A Disaster, Not A Glitch

 

Stanley
Feld M.D.,FACP,MACE

 

There is an important
lesson in the recent Healthcare Insurance Exchange computer program “glitches”.

Once more the Obama
administration only presents a fragment of the truth. Unfortunately, the
traditional media accepts President Obama’s explanation and that is the news.

 

http://youtu.be/OCZLy_-IJ_s

The online
health insurance exchange program should be very easy to execute. All of the
major healthcare insurance companies have an online presence. People can go
online, put in simple demographics, and in a matter of seconds they can have at
least 100 healthcare insurance products to choose from. 

The Obama administration told the media that the software
developed for the web site, by CGI a Canadian company with offices in
Washington D.C., had an estimated cost of $93 million.

USAspending.gov said it cost the government $634 million dollars. The site calculated the cost from grants paid to CGI. This is seven times the
estimate published by the administration.

“Not only was the site still experiencing
substantial problems a week after launching, but the White House had reportedly
been aware for months that the HealthCare.gov website had flaws and might not be
ready to launch. Yet officials insisted on the Oct. 1 roll out anyway.”

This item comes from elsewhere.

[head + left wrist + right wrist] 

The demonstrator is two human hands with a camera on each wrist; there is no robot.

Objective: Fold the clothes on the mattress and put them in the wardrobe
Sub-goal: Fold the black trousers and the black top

The problems experienced by people trying to use the user
interface was something that was tested least or not done right — or both.'

– James
Turner, a member of the technical staff at software firm Beeonics, Inc
.

The healthcare industry,
participating in the new exchange, complained “loudly” that the site had
experienced problems before the launch.  

Speaker of the
House John Boehner asked, "How can we tax people for not
buying a product from a website that doesn't work?"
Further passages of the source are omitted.